Sema Güral Sürmeli’ye yeni yatırım planlarını soruyoruz. ‘Başlayan yatırımları geliştirmeye odaklandık. Mevcut sistemleri upgrade ediyoruz. Her ne kadar porselende eserler temel eserler üzere gözükse de, bir o kadar modası olan, süreklilik arz eden, çağı yakalamanız gereken ögeler var. Daima şunu söylüyoruz; yıllar öncesinde Türk porselen sanayi Avrupa’daki porselen endüstrisini takip eden bir kesimdi. Artık Avrupa’da yaprak dökümü var porselende” diyor. Avrupa’daki kapanan firmalarla ilgili biraz daha ayrıntı almak istediğimizde ise şu bilgileri veriyor: “Almanya’da geçen hafta itibariyle birçok porselen fabrikası kapandı gazlardaki artışlardan ötürü. Artık baş edemiyorlar, bunlar bizler için fırsat. Türkiye, bütün dünyanın tedarik merkezi olacak birçok kesim için, elbette porselen de bunların içinde. Türkiye’deki üretim çeşitliliği ve imkanları Avrupa’ya ve hatta tüm dünyaya hizmet etmek için büyük bir kapasite. Burada herkes için inşallah çok şeyler bekliyoruz, olağanüstü bir şey.” İçinde bulunduğumuz devirde, üretimle alakalı olarak evvelce biraz daha öngörü yapıp maksadı tutturabildiklerini lakin artık biraz daha konjonktür neyi getiriyorsa o kadar hareket edebildiklerine işaret eden Sürmeli, “Şu anda bütçeleri revize ettik, amaçları revize ettik. Satış beklentilerinin farklılaşabileceğini gördük. Harcamalarımızda minimuma gitmeye çalışıyoruz. Lakin ülkemizin şöyle bir avantajı var. Biz yaşadığımız her sorunu kendimize avantaj olarak çevirebilen bir ülkeyiz. Yaşadığımız problemler hayata hazırlıyor, o manada planlarımız doğrultusunda gidiyoruz” diyor.
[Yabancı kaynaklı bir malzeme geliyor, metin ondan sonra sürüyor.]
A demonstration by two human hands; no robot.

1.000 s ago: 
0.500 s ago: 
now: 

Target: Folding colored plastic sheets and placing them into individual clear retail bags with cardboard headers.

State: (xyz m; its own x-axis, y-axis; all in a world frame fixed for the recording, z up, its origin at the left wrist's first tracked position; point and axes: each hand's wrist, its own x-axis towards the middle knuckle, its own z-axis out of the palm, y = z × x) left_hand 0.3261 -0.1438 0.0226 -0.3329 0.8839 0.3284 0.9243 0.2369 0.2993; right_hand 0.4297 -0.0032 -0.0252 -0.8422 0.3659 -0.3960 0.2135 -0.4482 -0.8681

Efsane Kasım rahmeti yaşanabilir

Sema Güral Sürmeli, son periyotta HO-RE-CA kanalının hareketlendiğini, bunun da porselen satışlarına müspet katkı sağladığını söylüyor. ‘Yılsonunda bu yılki amaçlarınızı tutturacak mısınız’ diye sorduğumda ise şunları anlatıyor: “İki ay daha var. Kasım ayı piyasası öteki bir dünyaya döndü artık biliyorsunuz Türkiye’de. Kasım ayına heyecanla bakıyoruz artık, efsane kasım oldu. Bakalım nasıl bir ivme yakalayacağız, bekliyoruz. Bizim alışkın olmadığımız bir trend efsane kasım. Lakin yalnızca bizimle ilgili değil bütün kesimlere hizmet edecek bir ay. Tam sene sonuna yaklaşırken ciro gayelerinin tutturulması açısından da hoş bir şey. Aralık ayında da işlerin istediğimiz üzere gitmesi durumunda gayelerimizi tutturacağız.” Sürmeli, ihracatın üretim yapan fi rmaların olmazsa olmazı olduğunu söylüyor. İhracat gayeleri ile ilgili bilgiler veren Sürmeli şöyle devam ediyor: “İhracat, üretim yapan bütün şirketlerin ön şartıdır. İhracatı desteklemezseniz, onunla ilgili hakikat pazarları yakalamazsanız, ürettiğinizi tüketmeniz, elden çıkartmanız mümkün değil. Bizde ihracatın cirodaki hissesi yüzde 50. İç pazara da önemli manada hizmet veriyoruz. Gayemiz ihracatın daha da artması, yüzde 60’lara çıkarma maksadı miz var. Uzun vakit oldu bu gayesi koyalı aslında lakin kimi şeyleri oturtmak da vakit alıyor. Son üç yıldır fuarların olmaması milletlerarası arenada zorluk yaşattı. Lakin biz kendi fuarlarımızı kendimiz yaptık. Otellerimizde balo salonunu fuar alanı haline getirdik, müşterileri aradık, geldiler. İç pazara yönelik de tertipler geliştirdik. Süratli aksiyon alabilen bir şirketiz. Bunun avantajlarını yaşıyoruz.”